Keywords

1 Introduction

SSP leverages the colossal amount of unlabeled data to provide an initial weight configuration which noticeably improves the performance of a model during its supervised fine-tuning. Applications of SSP can be found in different domains such as Action Recognition (AR), Natural Language Processing (NLP), and so forth. SSP ensures that the weights are not domain-specific, they readily generalize on closely related domains as well. For example: SSP for action recognition does well for pose estimation [13]; similarly, a model pretrained for question answering does well for commonsense reasoning, textual entailment, semantic similarity [16], use of pretrained word embeddings for multiple NLP tasks [2, 14, 15].

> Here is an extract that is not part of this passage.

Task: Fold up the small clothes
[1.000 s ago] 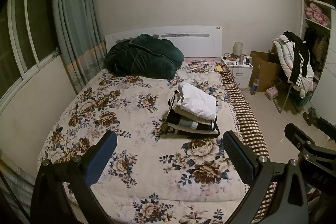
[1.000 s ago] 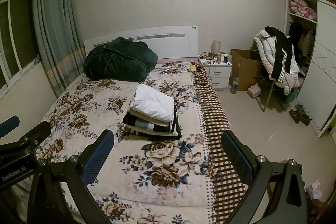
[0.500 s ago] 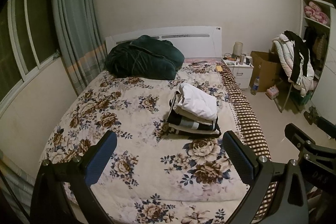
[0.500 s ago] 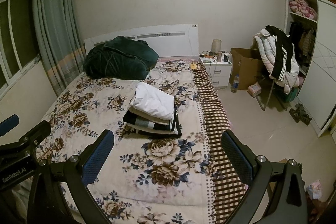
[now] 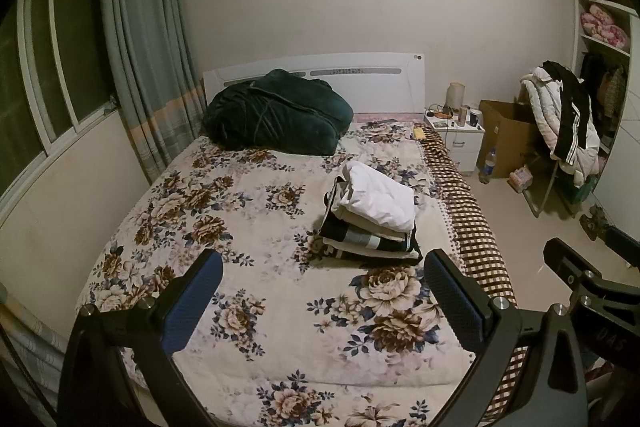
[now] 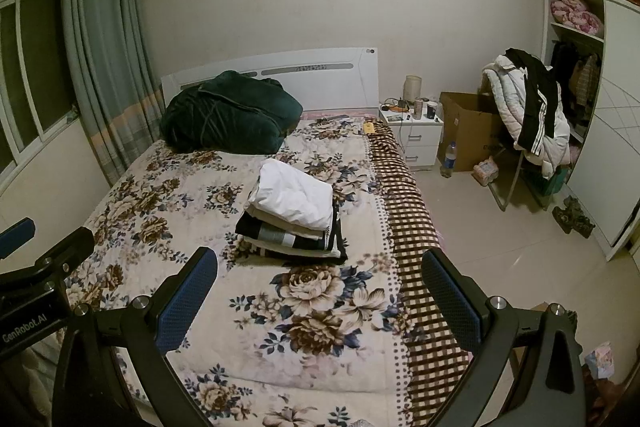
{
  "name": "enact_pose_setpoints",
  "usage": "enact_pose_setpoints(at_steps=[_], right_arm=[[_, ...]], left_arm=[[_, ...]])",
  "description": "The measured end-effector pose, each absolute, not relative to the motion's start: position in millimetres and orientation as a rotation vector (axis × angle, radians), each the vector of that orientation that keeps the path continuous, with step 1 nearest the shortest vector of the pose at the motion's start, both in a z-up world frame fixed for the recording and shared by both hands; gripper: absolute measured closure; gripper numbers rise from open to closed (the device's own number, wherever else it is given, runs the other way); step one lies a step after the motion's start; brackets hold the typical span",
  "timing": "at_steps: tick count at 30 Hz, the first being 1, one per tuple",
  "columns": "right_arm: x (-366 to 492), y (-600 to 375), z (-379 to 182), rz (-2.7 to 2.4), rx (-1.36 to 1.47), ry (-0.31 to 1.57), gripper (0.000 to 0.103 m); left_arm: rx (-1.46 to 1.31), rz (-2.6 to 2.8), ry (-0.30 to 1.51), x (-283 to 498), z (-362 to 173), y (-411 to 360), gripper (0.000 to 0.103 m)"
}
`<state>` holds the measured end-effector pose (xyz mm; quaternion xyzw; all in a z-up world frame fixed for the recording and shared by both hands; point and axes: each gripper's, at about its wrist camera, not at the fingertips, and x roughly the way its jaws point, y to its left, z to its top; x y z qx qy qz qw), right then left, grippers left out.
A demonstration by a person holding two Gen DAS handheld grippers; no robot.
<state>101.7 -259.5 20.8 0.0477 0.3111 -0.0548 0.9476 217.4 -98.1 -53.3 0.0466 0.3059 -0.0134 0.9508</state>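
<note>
Blue ribbed-pad fingers [image 5: 192, 301] of left gripper [image 5: 324, 301] and right gripper [image 6: 320, 301] spread wide, empty, soft folded clothes stack [image 6: 294, 217] mid floral quilted bed [image 6: 160, 211], nearer its checked right edge.

Read "GenRobot.AI" in pale letters on the black body of the left gripper [image 6: 34, 321], seen at the lower left edge of the right wrist view. Made out faint embossed letters, seemingly "DAS", on the right gripper [image 5: 608, 333] in the left wrist view. Found dark print on the cardboard box [image 6: 468, 131], too small to read.
</note>
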Motion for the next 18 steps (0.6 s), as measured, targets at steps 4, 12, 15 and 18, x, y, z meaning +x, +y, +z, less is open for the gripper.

SSP for action recognition can be posed as a Temporal Order Verification (TOV) task [13]. TOV requires an unsupervised algorithm to generate a tuple of frames such that few of them are in valid temporal order (positive tuple) and few are out of order (negative tuple). These tuples are used to train a deep learning model that uses a binary log loss that helps to learn the pose information while trying to assert whether the order of the tuple is valid or not. As an example, Fig. 1 shows a positive tuple sampled for cartwheel action. In this figure, swapping the second and third frame will result in a negative tuple.

Fig. 1.
figure 1

A tuple sampled (at frame number – 5, 16, 23) for the cartwheel action.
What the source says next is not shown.